A homebuyer that made the median income for a black household of $39,466 could only afford 55.3% of the homes listed for sale last year. The study used an affordability assumption of no more than 30% of the borrower's income going toward the monthly mortgage payment.
With rising mortgage interest rates and rising home prices due to the inventory shortage, affordability, especially for first-time buyers, is expected to decline further. But consumers are bullish about the current market conditions being good for purchasing a home.
For all Americans, 74.2% of homes listed last year were affordable to a homebuyer making a median household income of $58,978.
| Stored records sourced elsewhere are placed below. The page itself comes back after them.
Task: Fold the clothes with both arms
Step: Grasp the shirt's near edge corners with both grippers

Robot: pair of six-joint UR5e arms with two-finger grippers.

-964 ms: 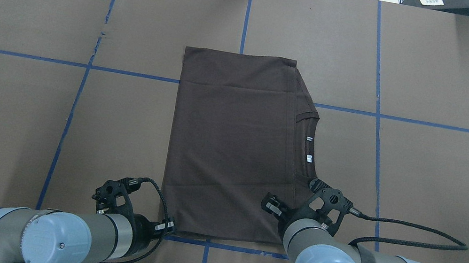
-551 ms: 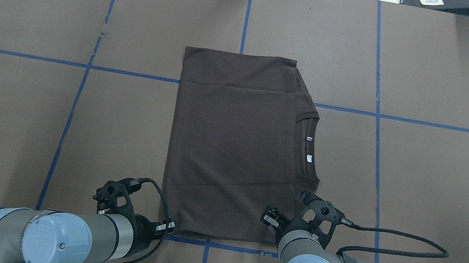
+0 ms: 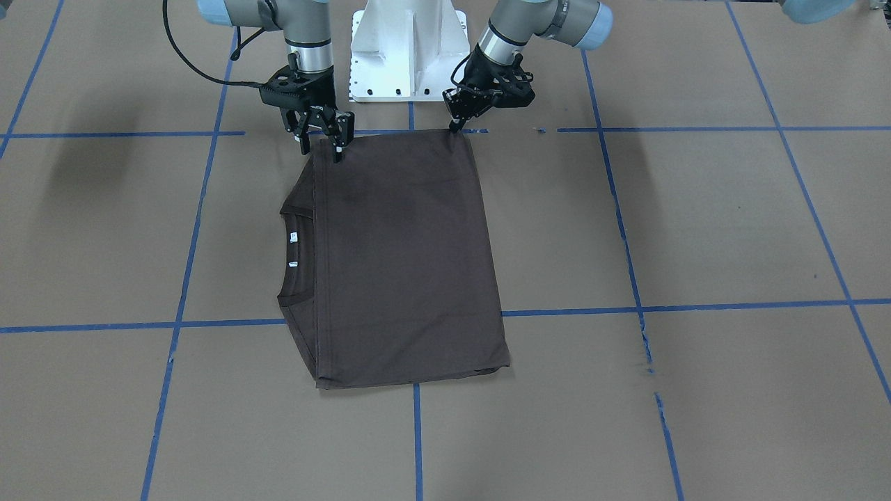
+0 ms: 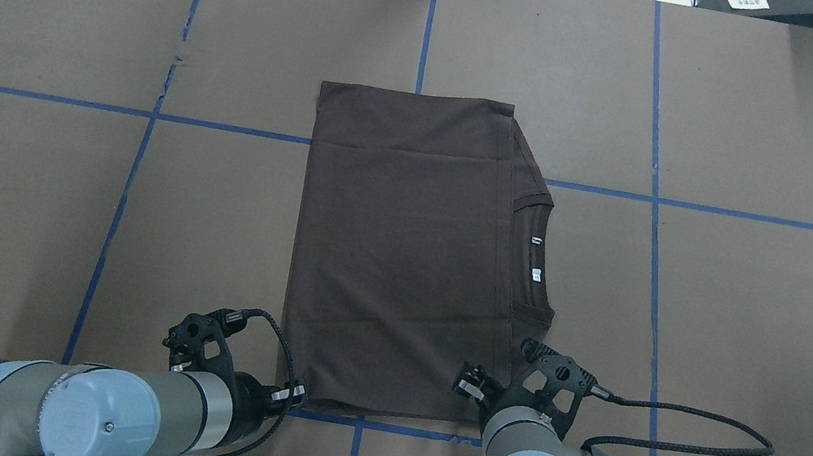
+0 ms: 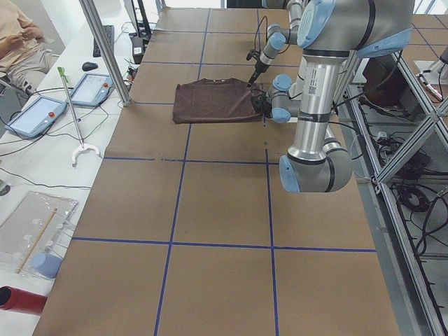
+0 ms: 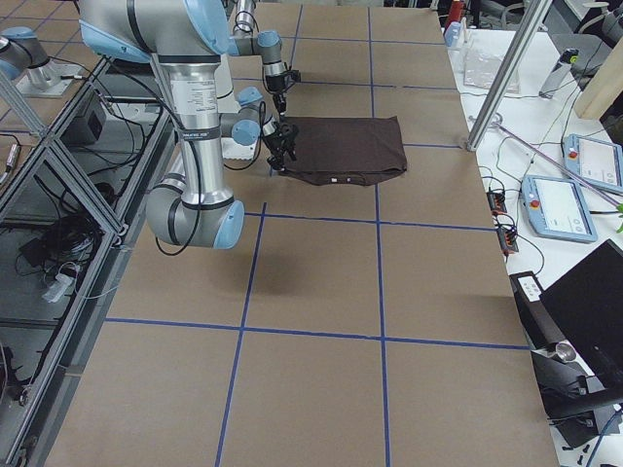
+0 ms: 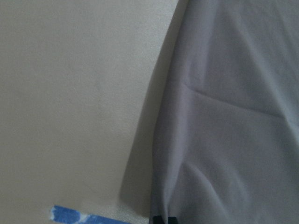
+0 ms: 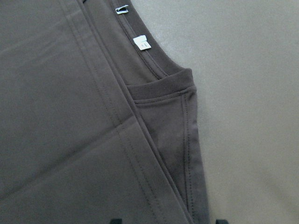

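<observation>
The left hand (image 3: 457, 126) is pinched shut on the shirt (image 3: 404, 264) corner beneath it; the right hand (image 3: 321, 147), wide open and empty, straddles the collar-side corner, likely for a paired lift.

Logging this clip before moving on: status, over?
Left gripper shut on shirt corner. Right gripper open, straddling the collar-side corner. Shirt folded, lying flat. Nothing in the way.

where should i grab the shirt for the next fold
I'd grip the shirt at its two corners nearest the robot, coming straight down from above. It lies flat in a rectangle, so only the edges give a lip. The right gripper is open over the collar-side corner; the left gripper is at the other.
</observation>
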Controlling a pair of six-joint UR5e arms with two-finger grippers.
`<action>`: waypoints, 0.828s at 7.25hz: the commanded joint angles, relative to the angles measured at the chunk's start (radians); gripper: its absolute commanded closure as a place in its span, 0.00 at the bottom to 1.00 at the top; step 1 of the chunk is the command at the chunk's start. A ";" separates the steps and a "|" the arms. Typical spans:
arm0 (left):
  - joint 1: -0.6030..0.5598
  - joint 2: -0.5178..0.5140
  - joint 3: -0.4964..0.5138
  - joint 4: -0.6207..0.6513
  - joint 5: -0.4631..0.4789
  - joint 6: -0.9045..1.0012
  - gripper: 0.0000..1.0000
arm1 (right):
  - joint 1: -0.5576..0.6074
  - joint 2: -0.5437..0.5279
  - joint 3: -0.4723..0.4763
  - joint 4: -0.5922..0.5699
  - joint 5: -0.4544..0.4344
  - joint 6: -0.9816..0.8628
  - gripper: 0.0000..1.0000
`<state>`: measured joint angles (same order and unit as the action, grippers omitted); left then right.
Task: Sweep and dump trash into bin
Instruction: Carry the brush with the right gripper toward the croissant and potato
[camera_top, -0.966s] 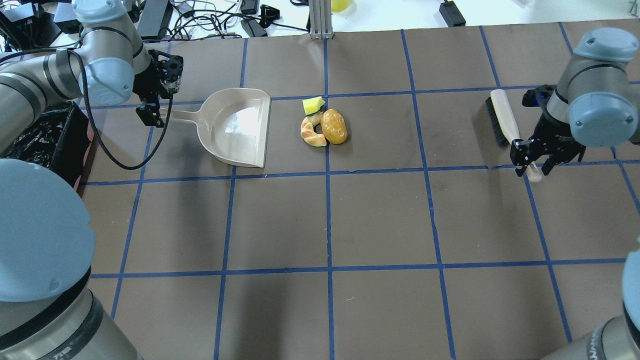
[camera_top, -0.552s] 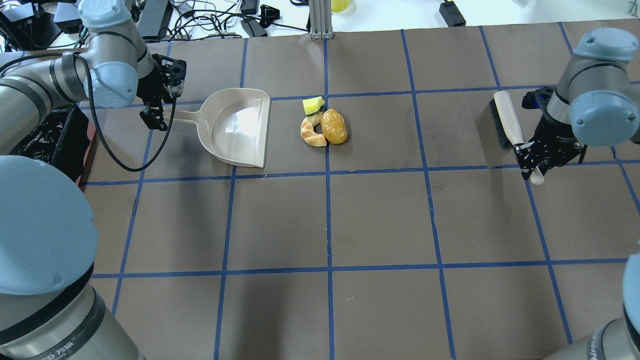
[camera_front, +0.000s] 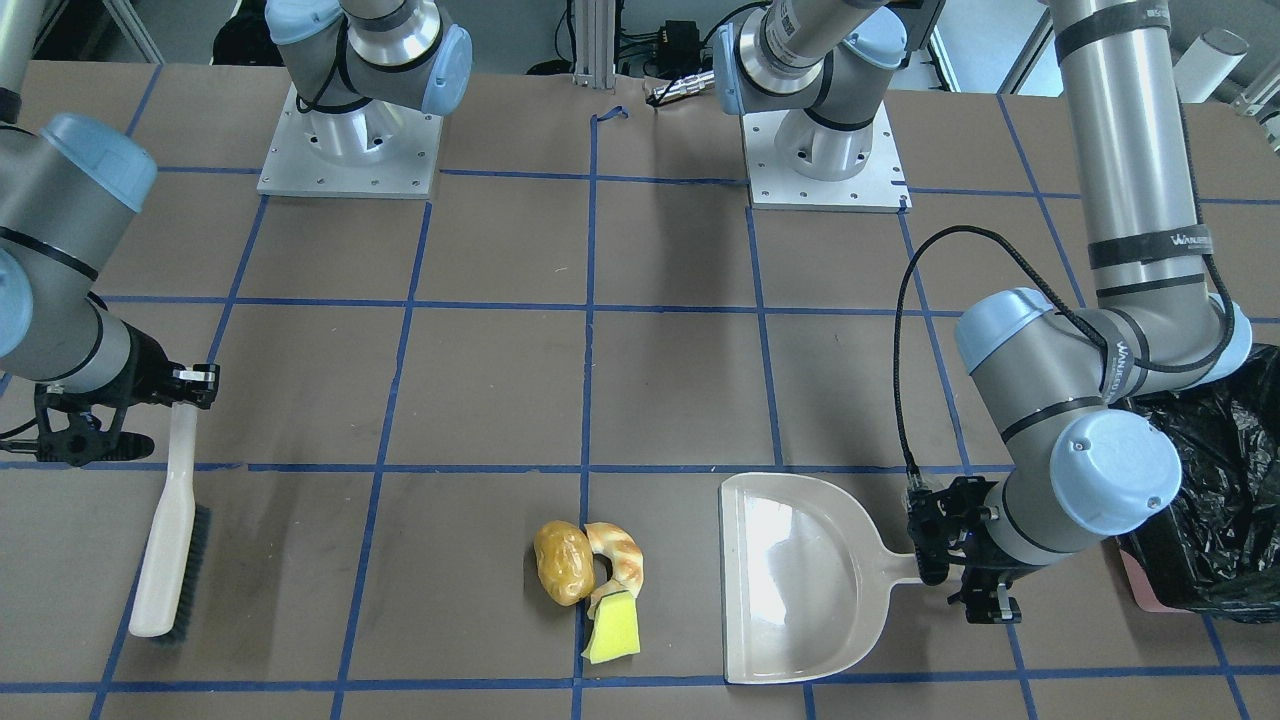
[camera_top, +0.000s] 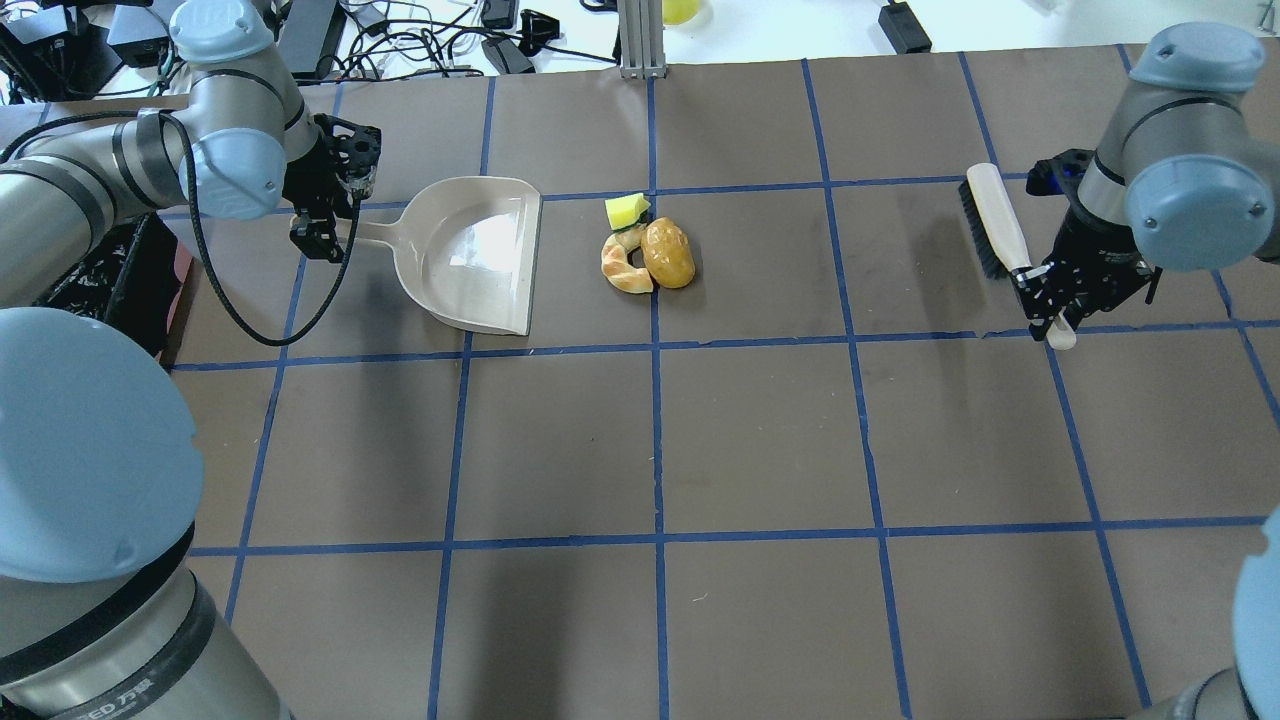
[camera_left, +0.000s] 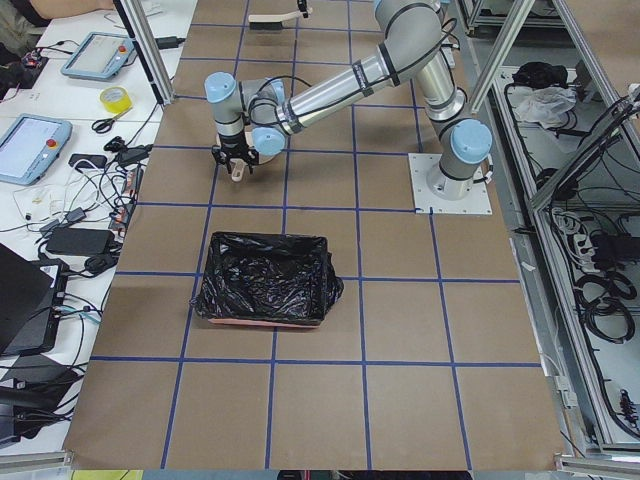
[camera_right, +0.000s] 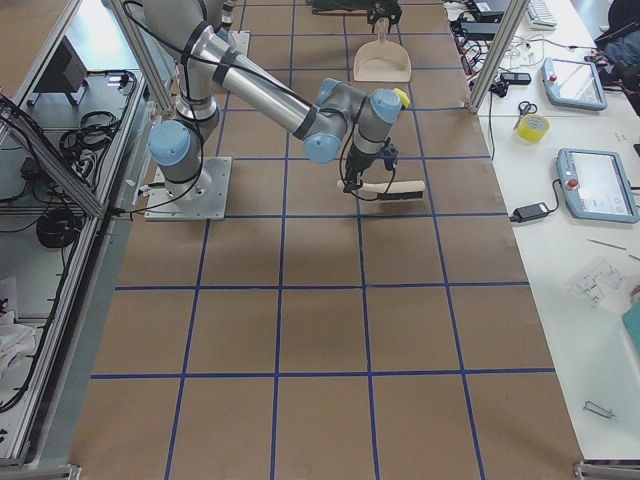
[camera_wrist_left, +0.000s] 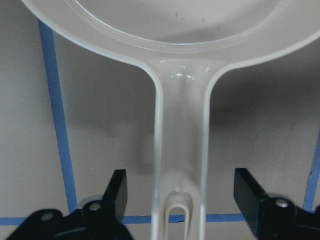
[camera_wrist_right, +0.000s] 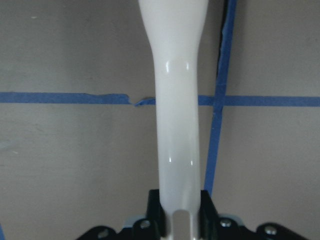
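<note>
The trash lies in a cluster mid-table: a golden-brown potato lump (camera_top: 669, 253), a tan striped bread piece (camera_top: 622, 268) and a yellow sponge wedge (camera_top: 626, 209). A beige dustpan (camera_top: 470, 250) lies to their left with its mouth toward them. My left gripper (camera_top: 325, 225) is open, its fingers (camera_wrist_left: 118, 187) on either side of the dustpan handle (camera_wrist_left: 181, 150) without touching it. My right gripper (camera_top: 1045, 300) is shut on the white handle of a brush (camera_top: 1000, 220), far to the right of the trash. The bin (camera_left: 265, 278), lined with black plastic, stands beyond the table's left end.
The bin's black bag (camera_front: 1215, 500) sits close beside my left elbow. Cables and gear lie along the table's far edge (camera_top: 420, 40). A metal post (camera_top: 640, 40) stands at the far middle. Blue tape lines grid the brown table.
My right gripper closed on the brush handle and carried the brush a little farther from the robot. My left gripper shifted slightly right along the dustpan handle and stayed open.
</note>
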<state>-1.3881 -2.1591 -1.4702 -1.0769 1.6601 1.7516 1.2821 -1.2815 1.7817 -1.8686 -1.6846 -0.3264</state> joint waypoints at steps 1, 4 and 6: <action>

The group with the most purchasing power was Asian homebuyers, with a median household income of $82,627, which meant they could afford 85.2% of the homes listed. White homebuyers, with a median household income of $64,647, could afford to purchase the 74.2% of the homes listed.
Hispanic homebuyers had a median household income of $47,990, which was enough to afford 64.9% of all homes listed in 2017.
Zillow released its research on April 11, the 50th anniversary of President Lyndon Johnson signing the Fair Housing Act.
Homeownership is seen as one way for American families to build household wealth. But while white homeowners had just 38.1% of their net worth tied to their primary residence, this was true for 64.7% of Hispanic homeowners and 55.6% of black homeowners, according to Federal Reserve Board data cited by Zillow last September.
The gap in the homeownership rate between whites and blacks, if anything, has widened slightly in the past century. In 1900, 48.1% of whites and 20.5% of blacks owned a home; a 2016 study of the most recent U.S. Census data found that to be 71.3% and 41%, respectively.
"The divide between black and white Americans has proven stubbornly persistent across the long arc of American history, visible in incomes, accumulated wealth and homeownership," said Zillow Senior Economist Aaron Terrazas in a press release.
"Greater wealth eases the path to homeownership, and the relationship becomes self-reinforcing: Homeowners have greater access to financial wealth that, in turn, makes it easier to become and remain homeowners. Distinct racial and ethnic gaps in homeownership exist nationwide, which could have long-lasting implications for future generations."